The risk for relapse is a liability in a resident, but what's important (from your description of mania) is that if it does come up, you describe what you did to address the program. Coming from a program where one of my co-residents was self-managing (poorly) his bipolar disorder has led to some extremely unprofessional situations that has had fallout on many of us.
 
Don't put the leave in your app if it isn't obvious from a transcript you already have to submit. People in medicine are extraordinarily judgmental about pretty much everything. Don't think you're safe if you describe it as medical leave either. PDs and the like will still ask you about it and pry inappropriately into your health even though it's technically not allowed.

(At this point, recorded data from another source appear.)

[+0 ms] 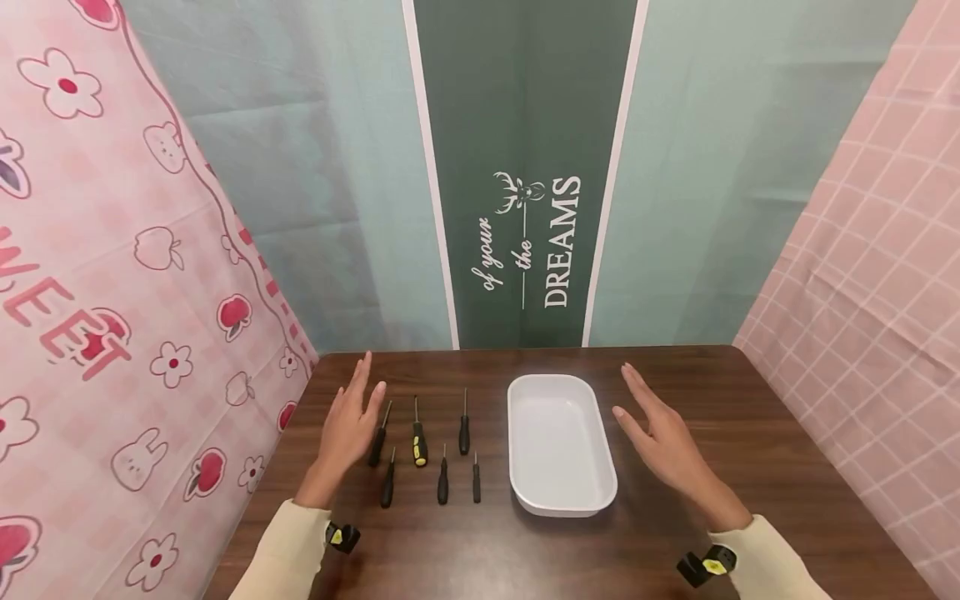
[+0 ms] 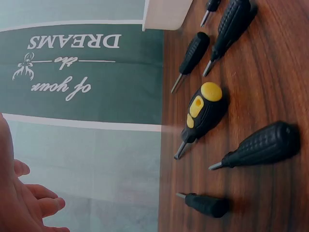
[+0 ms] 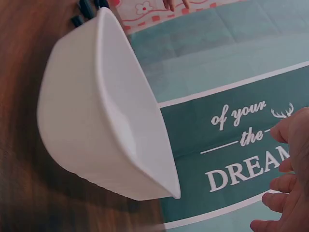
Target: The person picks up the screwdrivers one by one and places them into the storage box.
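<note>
My left hand (image 1: 350,423) is held over the left part of the table with its fingers extended, holding nothing. Just right of it lie several black-handled screwdrivers in two loose rows. Nearest the hand is a black screwdriver (image 1: 377,447); beside that one is a black-and-yellow screwdriver (image 2: 205,108). Others include a long thin screwdriver (image 1: 464,433) at the back and a small screwdriver (image 1: 476,483) in front. A white rectangular tray (image 1: 562,507) stands right of the screwdrivers. My right hand (image 1: 666,440) is beyond the tray's right side, fingers extended, apart from it and with nothing in it.
Everything lies on a dark wood-grain table (image 1: 465,550). A green printed curtain (image 1: 525,100) hangs behind its back edge. Pink patterned cloth (image 1: 172,333) borders the left, and pink checked cloth (image 1: 862,275) the right. Both wrists wear black camera mounts.
</note>
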Demonstrator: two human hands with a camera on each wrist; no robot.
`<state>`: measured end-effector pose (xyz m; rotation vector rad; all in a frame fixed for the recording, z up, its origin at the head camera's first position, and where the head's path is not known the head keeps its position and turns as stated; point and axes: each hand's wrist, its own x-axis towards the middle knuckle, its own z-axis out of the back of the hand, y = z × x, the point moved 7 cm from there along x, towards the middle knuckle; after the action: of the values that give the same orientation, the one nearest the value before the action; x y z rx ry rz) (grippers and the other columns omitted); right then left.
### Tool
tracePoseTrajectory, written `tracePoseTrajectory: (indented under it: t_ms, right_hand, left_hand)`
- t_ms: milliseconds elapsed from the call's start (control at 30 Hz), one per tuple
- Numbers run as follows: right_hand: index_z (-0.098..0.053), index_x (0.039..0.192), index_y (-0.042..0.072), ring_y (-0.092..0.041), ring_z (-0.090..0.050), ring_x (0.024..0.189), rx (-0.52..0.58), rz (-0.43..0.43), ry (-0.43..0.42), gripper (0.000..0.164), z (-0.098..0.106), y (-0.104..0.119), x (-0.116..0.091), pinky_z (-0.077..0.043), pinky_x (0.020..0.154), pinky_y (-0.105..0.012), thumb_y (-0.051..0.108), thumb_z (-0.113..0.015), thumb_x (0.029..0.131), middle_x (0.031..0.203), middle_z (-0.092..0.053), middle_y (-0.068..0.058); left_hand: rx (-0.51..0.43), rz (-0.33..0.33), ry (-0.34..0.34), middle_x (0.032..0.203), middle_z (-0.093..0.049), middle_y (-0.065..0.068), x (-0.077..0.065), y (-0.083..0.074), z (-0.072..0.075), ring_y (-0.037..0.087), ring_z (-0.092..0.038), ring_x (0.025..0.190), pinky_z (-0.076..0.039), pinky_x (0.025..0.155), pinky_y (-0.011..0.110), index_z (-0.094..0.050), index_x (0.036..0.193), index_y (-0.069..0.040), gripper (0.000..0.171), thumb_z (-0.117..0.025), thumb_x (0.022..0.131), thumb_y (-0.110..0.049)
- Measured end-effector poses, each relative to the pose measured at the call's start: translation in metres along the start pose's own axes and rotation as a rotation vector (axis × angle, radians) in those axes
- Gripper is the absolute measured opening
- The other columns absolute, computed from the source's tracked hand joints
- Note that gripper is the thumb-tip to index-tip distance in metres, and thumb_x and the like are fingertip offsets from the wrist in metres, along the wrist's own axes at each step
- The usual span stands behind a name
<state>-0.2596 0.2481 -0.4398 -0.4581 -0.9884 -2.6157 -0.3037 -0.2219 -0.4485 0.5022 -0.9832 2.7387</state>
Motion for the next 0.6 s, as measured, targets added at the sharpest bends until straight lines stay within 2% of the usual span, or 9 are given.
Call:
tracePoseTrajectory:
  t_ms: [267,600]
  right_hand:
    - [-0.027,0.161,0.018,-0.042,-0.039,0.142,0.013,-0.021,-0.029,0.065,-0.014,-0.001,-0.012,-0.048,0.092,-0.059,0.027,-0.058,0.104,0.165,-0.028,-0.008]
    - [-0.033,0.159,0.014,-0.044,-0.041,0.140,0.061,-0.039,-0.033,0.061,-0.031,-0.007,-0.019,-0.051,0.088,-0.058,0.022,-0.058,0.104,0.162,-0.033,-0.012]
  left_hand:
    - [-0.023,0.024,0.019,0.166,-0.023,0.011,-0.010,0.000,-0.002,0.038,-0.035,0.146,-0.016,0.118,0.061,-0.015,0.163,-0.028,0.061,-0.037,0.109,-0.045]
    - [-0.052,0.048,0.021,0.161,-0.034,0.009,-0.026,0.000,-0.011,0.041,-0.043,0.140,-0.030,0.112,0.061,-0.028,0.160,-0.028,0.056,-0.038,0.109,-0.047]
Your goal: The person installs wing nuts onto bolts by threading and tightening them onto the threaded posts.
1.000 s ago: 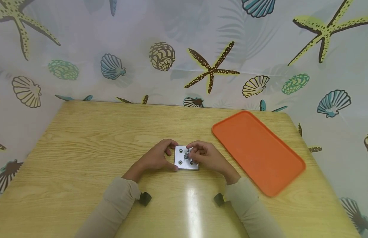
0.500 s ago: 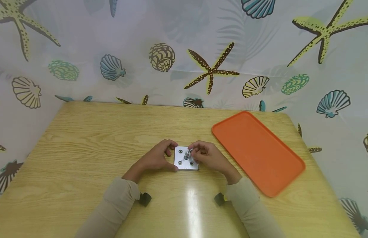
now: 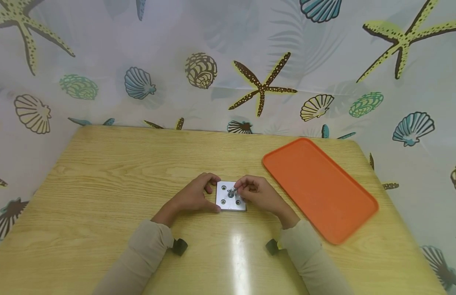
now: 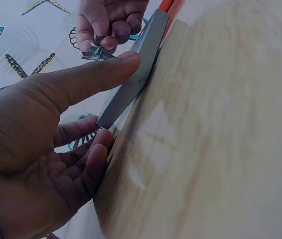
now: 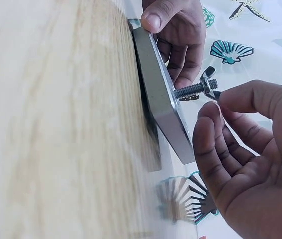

Personally, I would not want to go to a place where people might be biased against me, but if you can present it well during interviews and your symptoms are under consistent control, it might not be a problem? If you were able to get through med school without any major hiccups, I think that should say a lot. Defend yourself if someone asks about it but I wouldn't deliberately introduce the info to anyone. I hate to give advice that plays into stigma, but I think that strategy will get you the best outcome.
 
OP, if you really want to stay at your home institution, and concerned about your treating attendings, why don't you speak to them about this? Where did you do your psychiatry clerkship? Hospitalization per se should not be seen as a major red flag (depending on when it was - was this during med school or before, the reason for it, whether it was voluntary or involuntary, and the current status of your mental health). If this was a really long time ago, they may not even know who you are, and may not have any role in the admissions process. but you may have to work with them, and should consider how that would be for you.

Also it appears you are an MD/PhD student, and for better or for worse (usually for worse), psychiatry programs typically look excessively favorably on MD/PhDs

Every specialty looks favorably on MD/PhDs- excessively. Why is this a bad thing? Most of the MSTPs I know, both from medical school and in my residency program are great doctors and have done quite innovative and forward thinking research.